October 2014 was, most certainly, a month of successfully fixing stuff. The big project was disassembling, repairing, and repainting a John Deere M tractor, a piece of machinery that has given the family long and dutiful service since purchased new, in 1950. It saved my bacon in 2013, when our new John Deere had to go to the shop after a hydraulic line broke. The old M ran, but had some issues with the fuel system that I've repaired with replacement parts, learning how to flare a metal fuel line along the way. It may still have a slow oil-leak around the engine, nothing fatal for a machine made to be serviced on the farm. Once I diagnose that, if anywhere leaks I even have extra (cork!) gaskets for the valve cover and oil pan, a dirty but rather simple job on such a simple engine.
Now I'm zeroing in on the final coats of paint for the cowl, nose, and fenders. The tractor will even get a shiny new gas cap and some factory-fresh decals. Along the way I taught myself how to use an auto-paint gun, including how to employ hardener and reducer in the paint. I've sanded out the blemishes using the same techniques I employ on 1/35 scale tanks, with Bondo in place of modeling putty. The results really "pop" and I'll feature the old machine in a future post.
Yet the tractor will be back next year, cutting grass along with its harder-working, younger stablemates who mow, skid logs, and dig ditches. That's typical for old gear, and I like that about the farm-equipment collectors. One rarely sees "trailer queens," as one does with show cars. Of course, getting the right finish on a tractor is far easier, after some paint chips, than on a Corvette. Keep it clean, put it up dry, and a machine or implement may be left to the next generation. I just pulled a rake-harrow out of the leaves after finding it. it will get a redo in the Spring, when I clean and repaint our plows and disk harrow.
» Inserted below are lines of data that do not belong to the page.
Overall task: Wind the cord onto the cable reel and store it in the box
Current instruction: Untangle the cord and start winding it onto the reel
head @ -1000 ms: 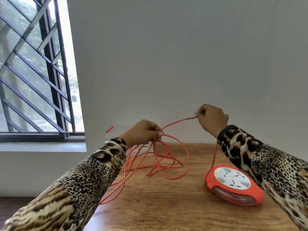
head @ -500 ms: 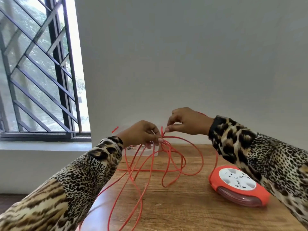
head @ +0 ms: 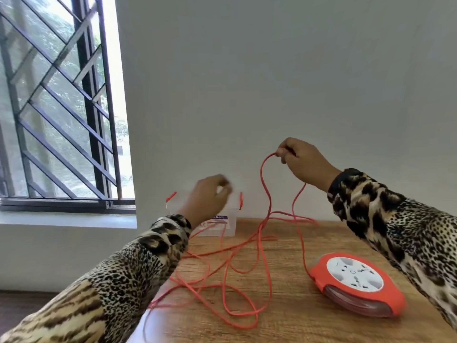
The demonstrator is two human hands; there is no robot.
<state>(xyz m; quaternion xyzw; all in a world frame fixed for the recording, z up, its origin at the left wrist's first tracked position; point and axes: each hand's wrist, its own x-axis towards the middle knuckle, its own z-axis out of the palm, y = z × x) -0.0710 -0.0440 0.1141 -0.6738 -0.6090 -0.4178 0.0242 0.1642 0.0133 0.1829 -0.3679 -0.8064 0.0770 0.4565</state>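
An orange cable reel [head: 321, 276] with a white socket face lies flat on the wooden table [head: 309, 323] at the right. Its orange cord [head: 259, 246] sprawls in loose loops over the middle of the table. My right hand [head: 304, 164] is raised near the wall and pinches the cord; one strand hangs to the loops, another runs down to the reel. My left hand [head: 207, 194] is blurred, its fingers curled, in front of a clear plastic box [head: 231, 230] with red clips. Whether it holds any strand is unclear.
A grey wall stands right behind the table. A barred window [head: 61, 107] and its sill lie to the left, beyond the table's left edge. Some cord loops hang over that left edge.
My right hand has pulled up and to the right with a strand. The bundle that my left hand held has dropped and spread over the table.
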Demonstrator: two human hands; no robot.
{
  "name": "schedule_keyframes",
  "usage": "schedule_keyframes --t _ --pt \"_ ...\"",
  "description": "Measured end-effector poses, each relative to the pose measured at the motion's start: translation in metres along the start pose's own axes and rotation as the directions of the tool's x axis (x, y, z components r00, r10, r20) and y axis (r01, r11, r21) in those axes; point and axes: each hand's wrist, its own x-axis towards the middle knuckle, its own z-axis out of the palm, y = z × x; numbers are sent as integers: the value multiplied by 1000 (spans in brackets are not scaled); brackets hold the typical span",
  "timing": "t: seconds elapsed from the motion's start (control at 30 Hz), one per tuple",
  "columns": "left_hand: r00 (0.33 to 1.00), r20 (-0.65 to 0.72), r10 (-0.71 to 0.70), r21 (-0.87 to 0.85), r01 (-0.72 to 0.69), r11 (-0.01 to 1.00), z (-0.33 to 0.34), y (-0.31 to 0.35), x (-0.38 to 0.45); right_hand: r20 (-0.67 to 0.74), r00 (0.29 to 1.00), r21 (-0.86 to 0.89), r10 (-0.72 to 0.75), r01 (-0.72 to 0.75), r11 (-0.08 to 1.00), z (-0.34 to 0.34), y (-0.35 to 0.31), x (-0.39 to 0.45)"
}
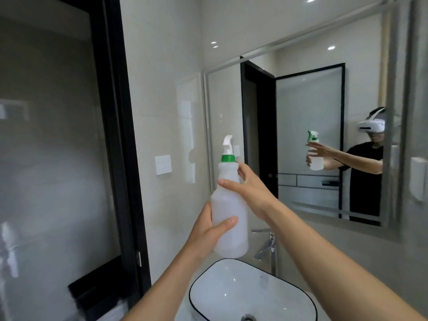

As with cars, such old equipment teaches one the values that produced them. That's also true of an old GE electric fan I fixed. A machine from that time was meant to be mended and owners were considered to be smart enough to fill a small oil-cup containing a wick. When maintained, these things last down the eons. Newer technology is tricky, but help is usually a YouTube video away, as attested by helping with a starter motor in a friend's pickup and repairs to two left-for-dead lawnmowers. It surprises me how simple and inexpensive many of these repairs can be. In fact, these tasks bear some resemblance to growing one's own food, a task that many dream about yet do not attempt.
Yet why don't more of my peers do some of these DIY projects? I'd not be much of a Tractorpunk if I did not speculate.
First, there's a type of patience and intelligence that one must have, or acquire, when doing this work. Matthew Crawford, who is the husband of one of my colleagues, discusses it at length in his influential book Shop Class as Soulcraft. Everything in our 140-character culture, from our want-it-now, Huxleyan consumerism to broken political system appears to lead us to crave immediate gratification. Yet the slow accumulation of mechanical and agricultural skills does not match any calendar but that of the seasons. This may be why so many young people I teach choose careers such as accounting and finance, chasing phantoms called money that are really no more than electrons dashing around the Internet and appearing as no more than glowing pixels on a computer display.
It may be that a new generations of farm-hacktivists, locovores, and old-gear fanatics can reverse the ethics of the Brave New World we're in. Matt Crawford's book helped show me that it would be possible again to recapture craft as meritorious, as or more meritorious than the more hands-off, but no less intellectual trades.
I like that idea; in the 70s we made progress against the tsunami of disposable culture and goods, fixed our motorcycles after reading Robert Pirsig. We slipped in the "Greed is Good" 80s, yet re-embarked on a quest for meaningful relationships to hard work, perhaps out of a half-acknowledged and almost spinal sense that our resources are either limited or come at an enormous cost to the biosphere. I still think there's time to prove Huxley wrong, and I'll be turning my wrenches and, I hope, teaching a few skills to a few young tractorpunks in the decades left to me.
And to Matt Crawford, I promise I've not tossed the three old motorcyles in a shipping container. We chatted about them LAST winter, but now that the snakes are hibernating again, they are ready, this winter, for you or your customers to mend.